От дыма у него запершило в горле, и он со вздохом положил трубку; мне показалось, что в эту минуту он

341

вздохнул обо всех жизненных удовольствиях, которых был теперь лишен; пальцы его снова беспокойна забегали по краю простыни.

— А время-то уж, верно, позднее, Уилли...

Я снял часы с крючка и подал ему. Он поглядел на них, потом стал их заводить. Когда он отдал мне часы обратно, я минутку подержал их в руке — приятно было почувствовать, какие они тяжелые.

— Верно, кому-то тоже захочется иметь когда-нибудь такие часы, а, Уилли?

Я смущенно улыбнулся. Я ведь совсем не хотел так нахально выклянчивать у него часы.

— Да, может быть, дедушка, когда-нибудь, — сказал я. По правде говоря, мне никак не верилось, что я в самом деле могу хоть когда-нибудь заиметь такие часы.
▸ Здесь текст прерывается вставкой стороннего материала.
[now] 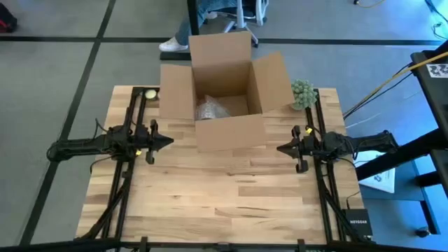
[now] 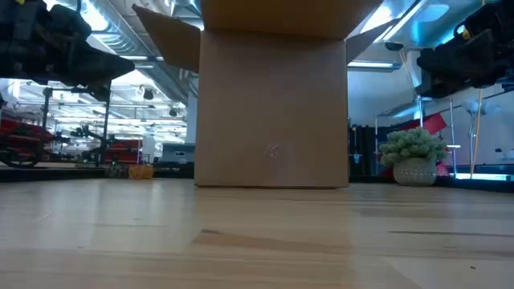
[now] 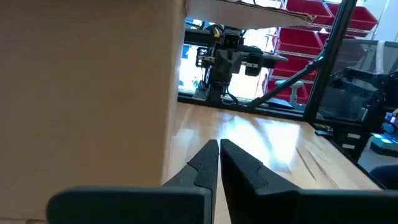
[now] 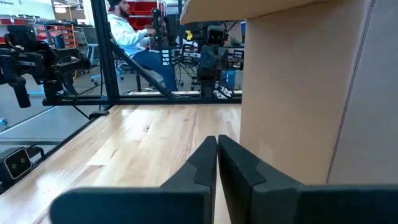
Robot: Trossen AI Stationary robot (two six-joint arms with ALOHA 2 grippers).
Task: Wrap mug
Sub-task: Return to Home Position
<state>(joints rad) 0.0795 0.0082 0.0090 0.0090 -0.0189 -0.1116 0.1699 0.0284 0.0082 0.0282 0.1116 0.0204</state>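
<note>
I read even, bright overhead light on the table (image 1: 224, 203) | ceiling lamps (image 2: 100, 18) glare in low view | box (image 2: 273, 104) front backlit, dim

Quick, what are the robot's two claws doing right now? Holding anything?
Left gripper: shut, holding nothing, beside the open brown cardboard box.
Right gripper: shut, holding nothing, on the box's other side.

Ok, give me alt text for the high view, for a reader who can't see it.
An open cardboard box stands at the far middle of a wooden table, a bubble-wrapped bundle inside it. The left gripper and right gripper, both shut, flank its front, pointing inward; a small plant stands by its right flap.
</note>
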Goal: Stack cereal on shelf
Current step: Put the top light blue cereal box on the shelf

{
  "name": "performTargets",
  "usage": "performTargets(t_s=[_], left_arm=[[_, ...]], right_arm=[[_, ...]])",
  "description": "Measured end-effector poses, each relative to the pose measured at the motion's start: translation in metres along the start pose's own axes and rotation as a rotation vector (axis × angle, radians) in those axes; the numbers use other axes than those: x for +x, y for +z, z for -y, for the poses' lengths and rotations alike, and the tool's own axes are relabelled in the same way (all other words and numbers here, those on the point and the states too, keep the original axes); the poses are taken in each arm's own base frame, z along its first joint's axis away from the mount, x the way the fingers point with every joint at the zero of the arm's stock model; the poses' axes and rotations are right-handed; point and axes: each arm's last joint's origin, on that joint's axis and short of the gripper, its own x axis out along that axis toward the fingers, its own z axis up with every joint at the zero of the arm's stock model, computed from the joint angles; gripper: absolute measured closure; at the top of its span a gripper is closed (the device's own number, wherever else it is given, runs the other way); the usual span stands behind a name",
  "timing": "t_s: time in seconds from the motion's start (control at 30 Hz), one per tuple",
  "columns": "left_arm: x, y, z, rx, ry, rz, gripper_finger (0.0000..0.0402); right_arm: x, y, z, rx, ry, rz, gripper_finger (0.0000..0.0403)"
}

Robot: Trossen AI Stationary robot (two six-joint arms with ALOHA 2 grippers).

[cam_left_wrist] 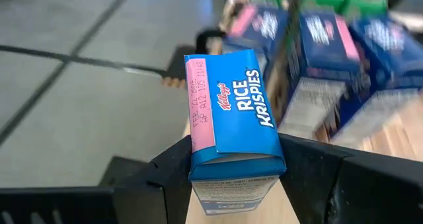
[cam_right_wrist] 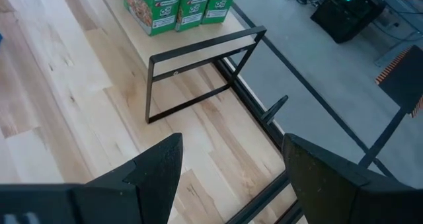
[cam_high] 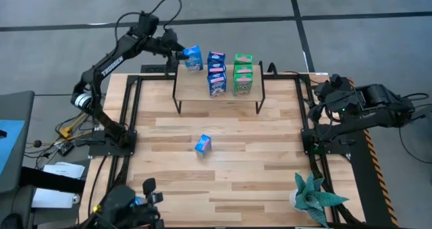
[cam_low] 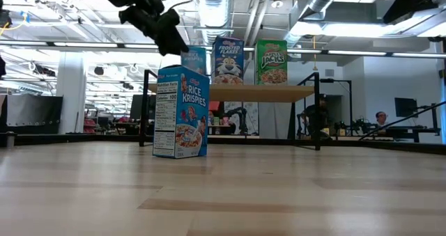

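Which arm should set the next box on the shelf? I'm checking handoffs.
Left. The left gripper already grips a Rice Krispies box at the shelf's left end; the right gripper waits open, off the table's right side.

Both arms are dark, almost black, built of slim tube segments joined by thicker rounded joints. The left arm [cam_high: 108, 65] carries white block lettering along its long segment and a pale grey band at the joint near its base. A thin black cable loops above its wrist. The right arm [cam_high: 358, 104] is bulkier and boxy, with a small green light glowing on its housing. The left gripper [cam_left_wrist: 234, 184] has flat, matte black fingers [cam_left_wrist: 168, 174] with angular, chamfered edges. The right gripper [cam_right_wrist: 228, 168] has broad, wedge-shaped black fingers [cam_right_wrist: 155, 168] tapering to pointed tips.
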Motion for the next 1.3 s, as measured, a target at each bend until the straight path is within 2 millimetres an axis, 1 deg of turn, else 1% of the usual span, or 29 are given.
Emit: performTargets(t_s=[0.1,0.27,0.43,0.5,0.6,0.83,1.13,1.3], left_arm=[[0.002,-0.003,-0.001,0.044,-0.035,-0.067,0.0223],[0.004,-0.008,-0.004,0.098,-0.056,-0.068,0.0223],[0.003,-0.008,-0.007,0.140,-0.045,-0.048,0.0223],[0.002,-0.009,-0.009,0.142,-0.067,-0.031,0.0223],[0.007,-0.012,-0.011,0.133,-0.105,-0.025,0.0223],[0.016,-0.019,-0.016,0.139,-0.108,-0.046,0.0223],[0.017,-0.019,-0.016,0.103,-0.060,-0.079,0.0221],[0.022,-0.020,-0.013,0.105,0.011,-0.150,0.0198]], right_arm=[[0.000,0.000,0.000,0.000,-0.013,0.005,0.0117],[0.000,0.002,0.001,0.010,-0.041,0.024,0.0117],[0.000,0.003,0.002,0.020,-0.079,0.049,0.0117],[0.000,0.003,0.002,0.020,-0.090,0.052,0.0117],[0.000,0.003,0.002,0.020,-0.090,0.052,0.0117],[0.000,0.003,0.002,0.021,-0.090,0.052,0.0117],[0.000,0.003,0.002,0.021,-0.107,0.056,0.0117],[0.000,0.003,0.003,0.019,-0.107,0.057,0.0117]])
— Эти часы я получил в подарок, когда пятьдесят лет проработал в одной фирме, — сказал дедушка. — «В знак признательности», — сказали они тогда... Так и написано там внутри, на задней крышечке, хочешь, погляди...
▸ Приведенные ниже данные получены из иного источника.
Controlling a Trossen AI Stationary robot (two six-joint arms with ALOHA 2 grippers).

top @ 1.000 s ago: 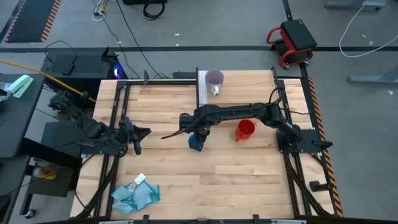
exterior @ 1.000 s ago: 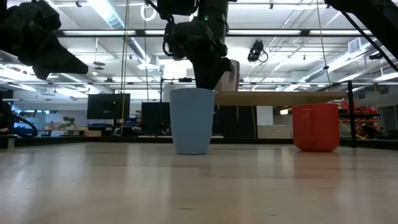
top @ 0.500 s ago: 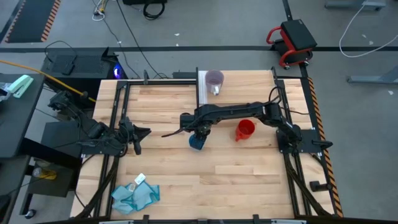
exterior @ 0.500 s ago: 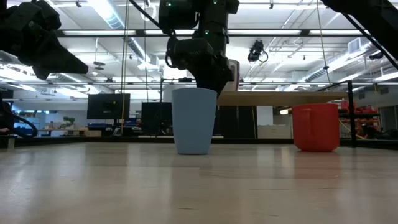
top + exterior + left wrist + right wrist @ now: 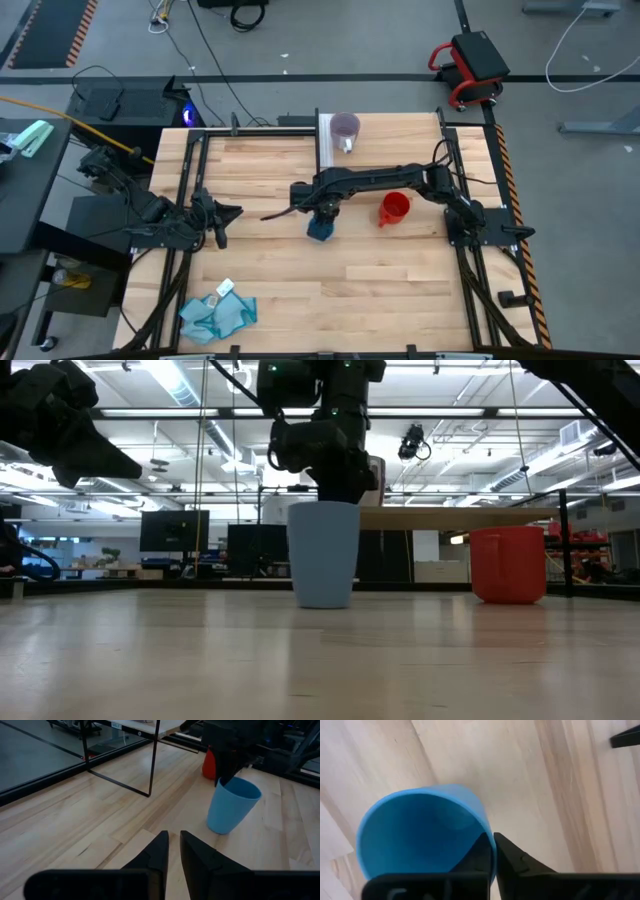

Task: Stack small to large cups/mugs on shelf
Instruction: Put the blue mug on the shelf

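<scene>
A blue cup (image 5: 321, 229) stands on the table near its middle, and my right gripper (image 5: 491, 840) is shut on its rim from above. The red handled mug (image 5: 394, 209) rests on its base to the cup's right, seen also in the low view (image 5: 508, 565). On the shelf (image 5: 400, 140) at the table's far side, the purple cup (image 5: 345, 127) with a white tag stands by the white end strip. My left gripper (image 5: 173, 842) hovers shut over the table's left part, pointing toward the blue cup (image 5: 231, 805). My right gripper pinches the blue cup's rim wall (image 5: 487, 832), one finger inside the cup and one outside. The fingers come from above, pointing down (image 5: 340, 485). The cup is upright with its base (image 5: 324, 603) at the tabletop.
A crumpled teal cloth (image 5: 215, 313) with a white tag lies near the table's near left corner. The shelf's black posts (image 5: 152, 760) stand behind the blue cup. Bare wood lies between the cup and the table's near edge.
My right gripper, holding the blue cup's rim, has moved a little toward the table's right edge. The cup has slid with it along the table toward the red mug, staying upright.
</scene>
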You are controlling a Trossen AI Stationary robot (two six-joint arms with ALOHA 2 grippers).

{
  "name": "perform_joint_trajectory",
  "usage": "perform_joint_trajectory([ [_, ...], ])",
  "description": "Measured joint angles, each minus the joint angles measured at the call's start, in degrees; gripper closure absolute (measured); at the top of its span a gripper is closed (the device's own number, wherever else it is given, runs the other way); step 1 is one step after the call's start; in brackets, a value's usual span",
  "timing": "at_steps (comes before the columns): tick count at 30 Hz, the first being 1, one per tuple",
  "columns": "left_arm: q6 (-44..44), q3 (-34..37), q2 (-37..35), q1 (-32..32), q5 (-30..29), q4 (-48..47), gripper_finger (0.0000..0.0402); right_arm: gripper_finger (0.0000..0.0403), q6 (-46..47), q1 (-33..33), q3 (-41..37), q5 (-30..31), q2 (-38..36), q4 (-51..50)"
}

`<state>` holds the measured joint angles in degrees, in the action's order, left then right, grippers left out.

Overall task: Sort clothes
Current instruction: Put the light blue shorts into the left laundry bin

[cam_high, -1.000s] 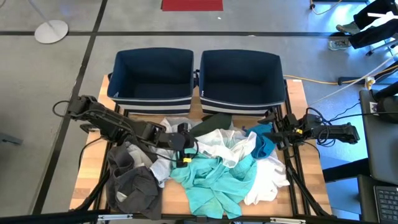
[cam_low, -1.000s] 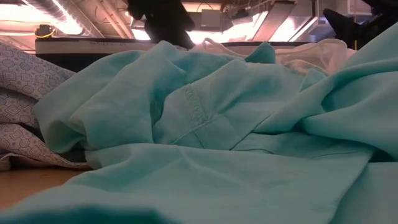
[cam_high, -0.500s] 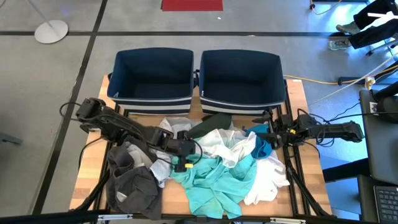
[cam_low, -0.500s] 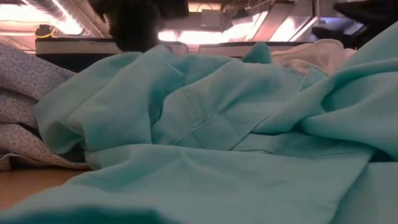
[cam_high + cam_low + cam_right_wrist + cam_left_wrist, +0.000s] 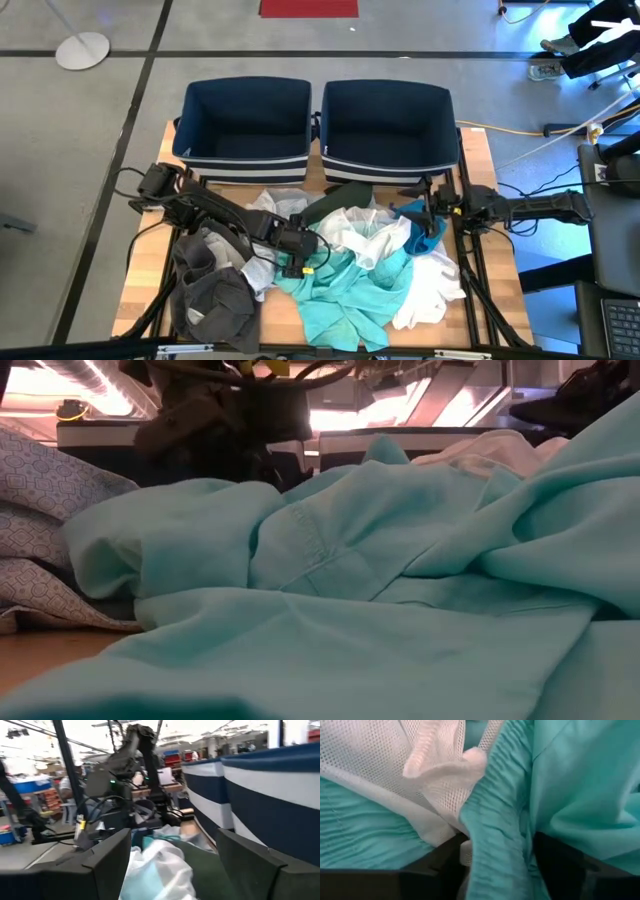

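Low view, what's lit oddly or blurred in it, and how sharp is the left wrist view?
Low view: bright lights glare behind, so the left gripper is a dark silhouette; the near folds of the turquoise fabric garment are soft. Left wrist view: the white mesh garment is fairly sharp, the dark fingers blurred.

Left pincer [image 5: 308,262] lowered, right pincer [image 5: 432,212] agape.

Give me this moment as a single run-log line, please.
left end effector: closing around turquoise garment | right end effector: open, waiting by pile | bins: empty
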<state>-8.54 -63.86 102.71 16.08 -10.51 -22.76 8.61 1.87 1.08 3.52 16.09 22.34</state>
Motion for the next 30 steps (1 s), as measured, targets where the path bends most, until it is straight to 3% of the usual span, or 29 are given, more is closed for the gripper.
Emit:
perform_joint_trajectory([
  [10,3.62,-0.95,-0.32,0.89,-0.05,-1.18,0.0389,0.0109,-0.10,-0.01,0.00,3.59,2.08,-0.91],
  [20,8.77,-8.94,-0.32,1.81,-2.76,-3.69,0.0396,0.0109,-0.39,0.00,0.00,7.01,2.06,-2.73],
  [30,12.56,-22.74,-0.83,2.89,-11.19,-13.57,0.0396,0.0109,-1.10,0.00,0.00,7.55,2.06,-2.87],
])
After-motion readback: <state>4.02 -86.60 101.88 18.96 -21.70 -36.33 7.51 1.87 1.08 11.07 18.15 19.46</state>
Я открыл часы и прочел: «За верную и преданную службу...»

Пятьдесят лет... Мой дедушка был кузнецом. Как-то не верилось, что эти бледные, почти прозрачные руки держали когда-то огромные клещи или управляли тяжелым молотом, который со страшным грохотом обрушивался на наковальню. Пятьдесят лет... Пять раз столько, сколько прожил я на свете. И вот эти часы — награда за тяжкий труд и преданность этому труду висели у изголовья его постели, в которой он отдыхал теперь от своих трудов, дожидаясь конца, и он с гордостью любовался ими.
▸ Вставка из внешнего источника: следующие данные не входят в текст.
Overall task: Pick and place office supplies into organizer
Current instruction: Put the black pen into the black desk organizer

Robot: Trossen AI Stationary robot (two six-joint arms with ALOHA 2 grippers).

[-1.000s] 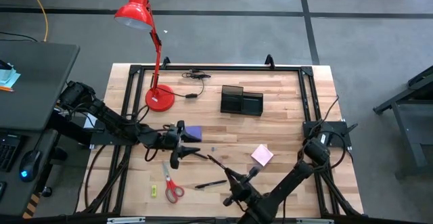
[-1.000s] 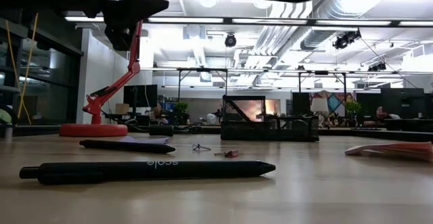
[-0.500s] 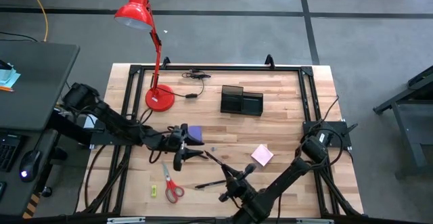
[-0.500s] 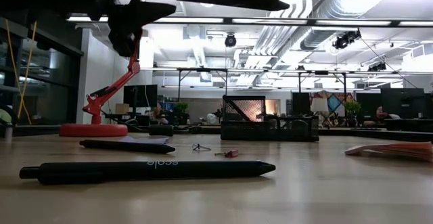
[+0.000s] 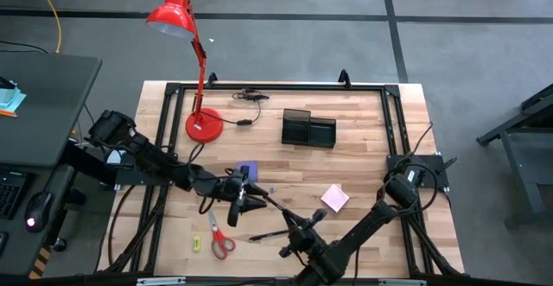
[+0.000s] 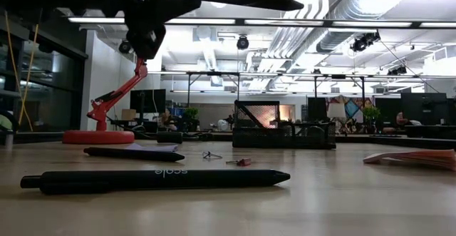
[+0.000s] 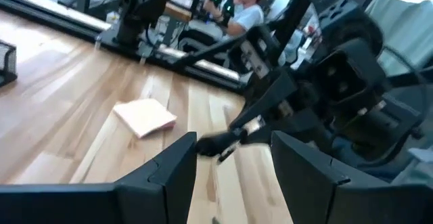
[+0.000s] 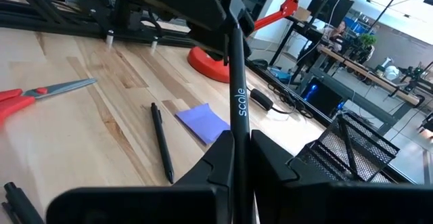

Верно, дедушка говорил мне все это отчасти потому, что я еще был очень мал, а он уже очень стар, а отчасти из-за моего отца. Мать никогда не рассказывала мне об отце, и благодаря ее молчанию имя отца было всегда овеяно для меня какой-то тайной, и только беседы с дедушкой немного приподнимали эту таинственную завесу. Мой отец, сказал мне дедушка, был очень способный молодой человек, но была у него, на его беду, одна слабость, Никогда ни на что не хватало ему терпения: не терпелось поскорее заработать побольше денег, не терпелось добиться успеха, не терпелось завоевать авторитет у своих друзей; недоставало у него упорства и настойчивости,

342

чтобы мало-помалу добиваться своего. Он брался то за одно, то за другое, и потому они с матерью частенько не знали, будет ли у них завтра что-нибудь на обед. И вот наконец, когда я еще только учился ходить, мой отец, понося на чем свет стоит эту страну, в которой способному человеку нет никакой возможности развернуться, отправился куда-то на край света, и с той поры о нем не было ни слуху ни духу. Все это дедушка поведал мне без всякой злобы или горечи, потому что он, как я понял, любил моего отца и печалился, что такой хороший человек сбился с пути только оттого, что ему не хватило этакой простой, на взгляд дедушки, вещи, как терпение; а ведь этим он нанес очень тяжелый удар моей матери, дедушкиной дочери, и ей из-за этого туго пришлось в жизни.

Так мой дедушка потихоньку дожидался своего часа, и, когда мне приходят на память беспокойные движения его пальцев, теребивших край простыни, я думаю о том, что в эти минуты, впервые за всю его долгую жизнь, он готов был потерять терпение.

И вот как-то раз вечером в конце лета, когда я уже собрался было пожелать ему спокойной ночи, он потянулся ко мне и взял меня за руку.

— Спасибо тебе, мальчик, — сказал он, и голос его прозвучал как-то уж очень слабо и устало. — И кто-то, думается мне, постарается запомнить то, что я ему говорил?

Эти его слова вдруг очень растрогали меня, и я почувствовал даже какой-то комок в горле.